There's an existing, well thought out solution here:

For n battery packs, get n power diodes - I use Schottky's.  (Rated at
the peak discharge rate of any one battery pack.)

Insert each Schottky, anode to + terminal of each battery pack (perhaps
after a polyswitch or fuse for safety that's AT the + terminal, for
safety?), and common the cathodes together.  Connect that common cathode
point to the load.

Now you can do things like swap battery packs in and out at will - the
most charged pack will run the equipment, the least charged will not be
loaded and could be removed then recharged.

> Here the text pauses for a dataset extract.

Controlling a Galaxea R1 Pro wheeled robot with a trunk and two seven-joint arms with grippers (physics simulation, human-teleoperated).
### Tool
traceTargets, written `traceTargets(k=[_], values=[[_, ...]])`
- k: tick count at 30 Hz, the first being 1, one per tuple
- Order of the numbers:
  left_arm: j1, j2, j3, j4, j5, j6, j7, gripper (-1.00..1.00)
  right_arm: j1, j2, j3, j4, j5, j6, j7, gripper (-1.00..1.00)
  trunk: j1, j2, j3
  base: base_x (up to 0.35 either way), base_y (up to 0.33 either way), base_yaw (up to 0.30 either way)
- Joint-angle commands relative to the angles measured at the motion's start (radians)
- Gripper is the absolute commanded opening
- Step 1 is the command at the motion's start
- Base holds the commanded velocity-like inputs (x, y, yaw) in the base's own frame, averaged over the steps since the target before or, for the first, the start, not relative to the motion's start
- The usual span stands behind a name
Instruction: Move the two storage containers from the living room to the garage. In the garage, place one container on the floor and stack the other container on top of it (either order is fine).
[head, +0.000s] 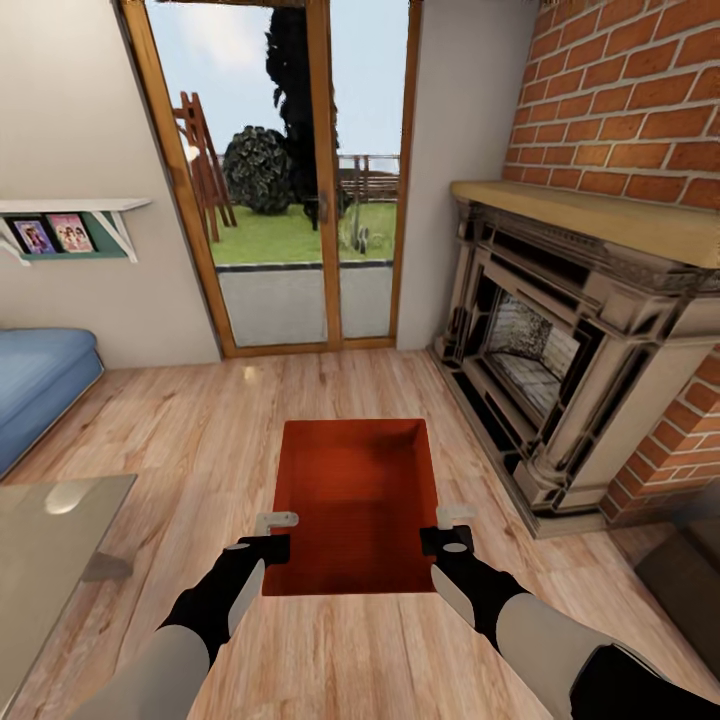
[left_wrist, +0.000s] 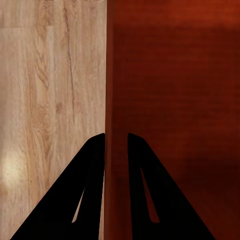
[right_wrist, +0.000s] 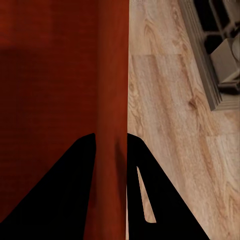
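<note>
The left claw (head: 277, 521) is pinching narrowly on the left long wall of the orange-red rectangular thin-walled storage bin (head: 357, 500); in the left wrist view its two dark fingers (left_wrist: 87, 195) are straddling that wall, one outside over the planks and one inside the bin. The right claw (head: 455, 515) is doing the same on the opposite long wall, its fingers (right_wrist: 65, 195) closed down to the wall's thickness, one on each face.

Between the two claws the bin is sitting open side up, level, its flat bottom showing. Whether it is resting on the light wood plank floor (head: 200, 420) or being carried just above it cannot be told.

Ahead of the claws a wood-framed glass patio door (head: 300, 180) is showing lawn and shrubs. Out beyond the right claw a carved stone fireplace (head: 560, 350) is standing against a red brick wall (head: 620, 90). Out beyond the left claw a glass coffee table (head: 50, 540) is lying near, with a blue sofa (head: 40, 375) farther off and a white wall shelf (head: 70, 215) above it.
</note>
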Motion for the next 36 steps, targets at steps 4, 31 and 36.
traceTargets(k=[4,31,36], values=[[-0.001,0.001,0.001,-0.026,-0.010,-0.035,0.012,-1.00,-0.001,-0.001,0.015,0.001,-0.027,0.007,-0.011,-1.00,0.001,-0.002,0.004,0.000,0.000,0.000],[-0.001,0.000,-0.001,-0.021,-0.009,-0.033,0.012,-1.00,-0.001,-0.001,0.014,0.001,-0.027,0.007,-0.011,-1.00,0.001,-0.002,0.047,0.000,0.000,0.000],[-0.001,0.000,-0.001,-0.019,-0.009,-0.033,0.013,-1.00,-0.001,-0.001,0.014,0.002,-0.027,0.007,-0.011,-1.00,0.001,-0.002,0.055,0.000,0.000,0.000]])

For SLA (Sealed Lead-Acid) batteries, you can voltage charge them, so
you can even go one step better - Add another set of n diodes, cathodes
to the + terminals of the battery packs, and common the anodes together
- plug that into the output of your thermally limited battery charger
(probably best to settle for it charging the conglomerate pack at the
fastest rate any one pack will charge at, or so?)  (Can do the same
thing for medium trickle charging NiCad's / NiMH's, provided you think
about current limiting carefully!)  (These diodes can be lower rated so
long as your charge current's easily handled by them <G>)

To "cheat" and run the load off AC-based power when it's available, add
one more power diode, anode to the battery charger's output, cathode to
the load.  Then the batteries aren't loaded during AC operation, which
is nice!  (Have to then make sure the AC power source is current limited
at Iload + Icharge, for one pack's maximum charge rate that is.)

It's a pretty obvious mod to this to use a bunch of rectifier bridges in
a modified connection scheme to do the same thing.  ("-" terminal to
Charge, AC terminals to battery + terminals, "+" terminals to load;
Short one "AC" terminal to "+" on the last bridge if you have an odd
number of batteries, else drop a diode from "-" to "+" and you're set.)
(Now, where did I see Schottky bridges?  <G>)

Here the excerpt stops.